### Exercise prompt
Every line that includes the word "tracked" needs to be copied from the listing.

○ ○ ○ ○

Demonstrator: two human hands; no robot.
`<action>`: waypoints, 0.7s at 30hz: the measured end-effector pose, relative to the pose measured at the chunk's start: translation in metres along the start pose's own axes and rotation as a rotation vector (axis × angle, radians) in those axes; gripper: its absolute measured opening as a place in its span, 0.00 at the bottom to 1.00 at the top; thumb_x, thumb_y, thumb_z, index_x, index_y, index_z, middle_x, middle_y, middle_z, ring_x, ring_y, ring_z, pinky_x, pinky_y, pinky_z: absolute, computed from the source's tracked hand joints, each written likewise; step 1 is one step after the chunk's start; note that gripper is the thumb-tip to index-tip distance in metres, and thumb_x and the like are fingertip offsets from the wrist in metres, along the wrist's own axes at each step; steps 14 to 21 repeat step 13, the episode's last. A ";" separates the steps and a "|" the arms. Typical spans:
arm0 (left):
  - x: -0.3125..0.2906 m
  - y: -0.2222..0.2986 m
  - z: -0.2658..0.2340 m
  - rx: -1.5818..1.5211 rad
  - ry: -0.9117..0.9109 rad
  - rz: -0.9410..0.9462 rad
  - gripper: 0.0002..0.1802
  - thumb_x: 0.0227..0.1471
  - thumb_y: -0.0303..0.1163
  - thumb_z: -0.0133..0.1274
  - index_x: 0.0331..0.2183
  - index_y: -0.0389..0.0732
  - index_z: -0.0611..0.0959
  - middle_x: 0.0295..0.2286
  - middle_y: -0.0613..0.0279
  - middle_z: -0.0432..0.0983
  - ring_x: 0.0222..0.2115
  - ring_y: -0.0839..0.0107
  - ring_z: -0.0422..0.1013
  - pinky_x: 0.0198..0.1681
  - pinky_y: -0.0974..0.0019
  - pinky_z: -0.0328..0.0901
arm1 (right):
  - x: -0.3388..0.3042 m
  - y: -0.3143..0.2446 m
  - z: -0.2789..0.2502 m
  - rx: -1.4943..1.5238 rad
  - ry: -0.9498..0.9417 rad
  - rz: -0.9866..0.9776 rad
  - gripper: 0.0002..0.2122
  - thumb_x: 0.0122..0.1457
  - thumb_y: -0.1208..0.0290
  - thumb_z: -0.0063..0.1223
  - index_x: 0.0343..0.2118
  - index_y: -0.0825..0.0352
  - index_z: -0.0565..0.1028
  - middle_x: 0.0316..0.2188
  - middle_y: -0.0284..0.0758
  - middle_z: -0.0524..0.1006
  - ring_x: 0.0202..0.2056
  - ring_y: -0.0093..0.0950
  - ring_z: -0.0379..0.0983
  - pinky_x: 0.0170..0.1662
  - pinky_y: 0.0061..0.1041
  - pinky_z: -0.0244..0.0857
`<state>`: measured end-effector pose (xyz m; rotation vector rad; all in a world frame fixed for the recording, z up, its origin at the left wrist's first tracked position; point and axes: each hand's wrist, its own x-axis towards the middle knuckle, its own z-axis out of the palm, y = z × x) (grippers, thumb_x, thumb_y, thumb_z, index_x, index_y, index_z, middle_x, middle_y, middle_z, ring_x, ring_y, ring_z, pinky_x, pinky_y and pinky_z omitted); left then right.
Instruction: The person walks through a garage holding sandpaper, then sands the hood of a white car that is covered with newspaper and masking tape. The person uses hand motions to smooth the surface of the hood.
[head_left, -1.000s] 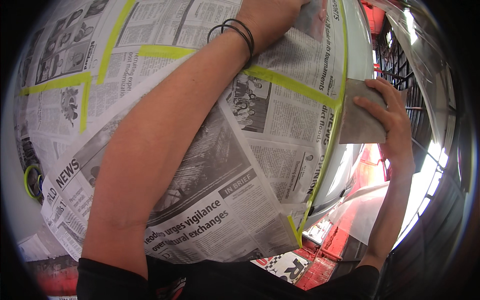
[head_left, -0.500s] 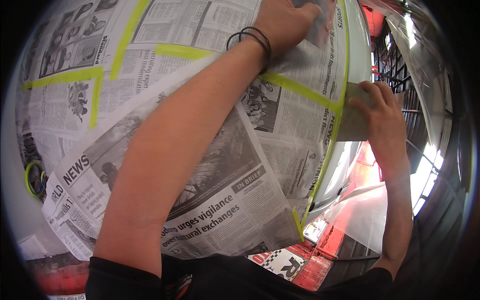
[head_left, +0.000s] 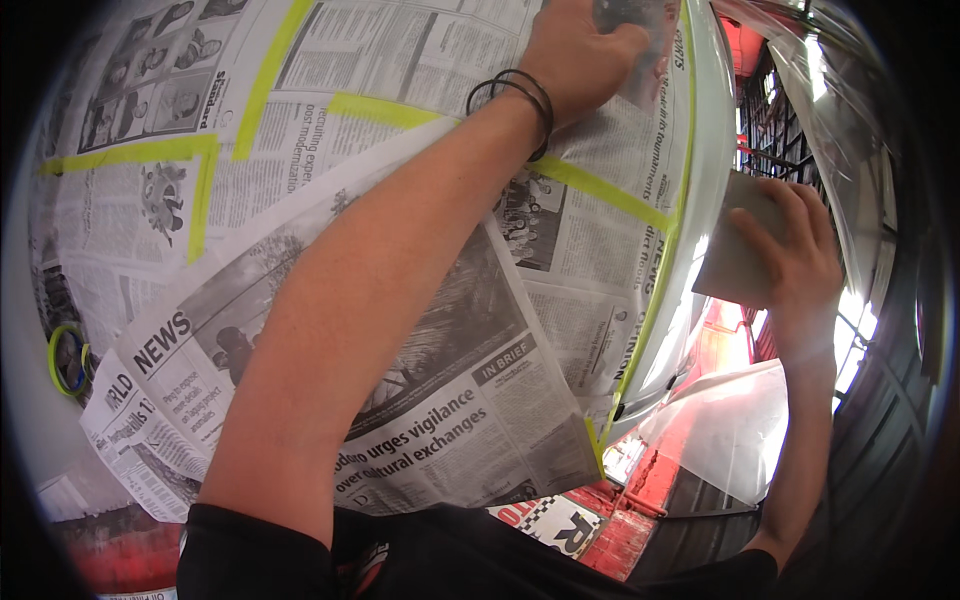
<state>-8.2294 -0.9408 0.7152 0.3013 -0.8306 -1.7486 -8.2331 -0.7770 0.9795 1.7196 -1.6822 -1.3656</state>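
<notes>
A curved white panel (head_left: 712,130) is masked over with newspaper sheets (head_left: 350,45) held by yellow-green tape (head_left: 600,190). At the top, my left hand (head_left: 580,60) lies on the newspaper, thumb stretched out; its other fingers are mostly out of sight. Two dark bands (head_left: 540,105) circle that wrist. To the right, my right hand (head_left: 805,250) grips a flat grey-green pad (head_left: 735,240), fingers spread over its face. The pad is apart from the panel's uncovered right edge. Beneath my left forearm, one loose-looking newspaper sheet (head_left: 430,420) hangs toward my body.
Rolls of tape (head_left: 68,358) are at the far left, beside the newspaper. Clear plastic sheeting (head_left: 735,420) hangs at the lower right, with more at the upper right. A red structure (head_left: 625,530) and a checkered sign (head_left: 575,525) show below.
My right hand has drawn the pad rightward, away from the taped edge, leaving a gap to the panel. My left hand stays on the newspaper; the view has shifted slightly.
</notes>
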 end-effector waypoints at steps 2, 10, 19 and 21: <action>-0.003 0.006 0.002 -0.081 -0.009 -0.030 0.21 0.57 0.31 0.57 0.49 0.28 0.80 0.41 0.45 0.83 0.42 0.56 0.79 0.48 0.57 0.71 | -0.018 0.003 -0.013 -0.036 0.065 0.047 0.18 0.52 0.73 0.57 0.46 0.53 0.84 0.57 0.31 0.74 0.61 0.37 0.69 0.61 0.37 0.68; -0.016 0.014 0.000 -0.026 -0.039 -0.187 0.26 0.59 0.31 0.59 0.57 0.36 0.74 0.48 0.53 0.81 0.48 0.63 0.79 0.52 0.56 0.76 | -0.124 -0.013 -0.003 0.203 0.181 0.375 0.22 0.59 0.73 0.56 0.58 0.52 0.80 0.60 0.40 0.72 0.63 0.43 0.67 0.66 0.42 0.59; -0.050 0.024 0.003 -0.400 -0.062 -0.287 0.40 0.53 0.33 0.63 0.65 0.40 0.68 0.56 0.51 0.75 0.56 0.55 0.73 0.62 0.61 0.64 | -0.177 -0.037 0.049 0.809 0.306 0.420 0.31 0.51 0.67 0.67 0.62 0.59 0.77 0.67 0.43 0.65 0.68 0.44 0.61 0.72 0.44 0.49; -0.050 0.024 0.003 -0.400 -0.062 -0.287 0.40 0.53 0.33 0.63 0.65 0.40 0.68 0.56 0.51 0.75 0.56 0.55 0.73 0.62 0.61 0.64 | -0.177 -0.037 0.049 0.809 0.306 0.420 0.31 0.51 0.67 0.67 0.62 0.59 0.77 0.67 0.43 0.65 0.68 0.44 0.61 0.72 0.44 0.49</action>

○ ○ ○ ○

### Response to the task
`<action>`: waypoints, 0.7s at 30hz: the measured end-effector pose, relative to the pose measured at the chunk's start: translation in metres along the start pose's own axes and rotation as a rotation vector (axis × angle, radians) in those axes; gripper: its absolute measured opening as a place in its span, 0.00 at the bottom to 1.00 at the top; thumb_x, thumb_y, thumb_z, index_x, index_y, index_z, middle_x, middle_y, middle_z, ring_x, ring_y, ring_z, pinky_x, pinky_y, pinky_z: absolute, computed from the source's tracked hand joints, each written likewise; step 1 is one step after the chunk's start; note that gripper is the thumb-tip to index-tip distance in metres, and thumb_x and the like are fingertip offsets from the wrist in metres, along the wrist's own axes at each step; steps 14 to 21 repeat step 13, the episode's last. A ";" separates the steps and a "|" the arms. Typical spans:
`<state>`: measured end-effector pose (xyz m; rotation vector rad; all in a world frame fixed for the recording, z up, its origin at the left wrist's first tracked position; point and axes: each hand's wrist, its own x-axis towards the middle knuckle, its own z-axis out of the palm, y = z × x) (grippers, thumb_x, thumb_y, thumb_z, index_x, index_y, index_z, middle_x, middle_y, middle_z, ring_x, ring_y, ring_z, pinky_x, pinky_y and pinky_z omitted); left then right.

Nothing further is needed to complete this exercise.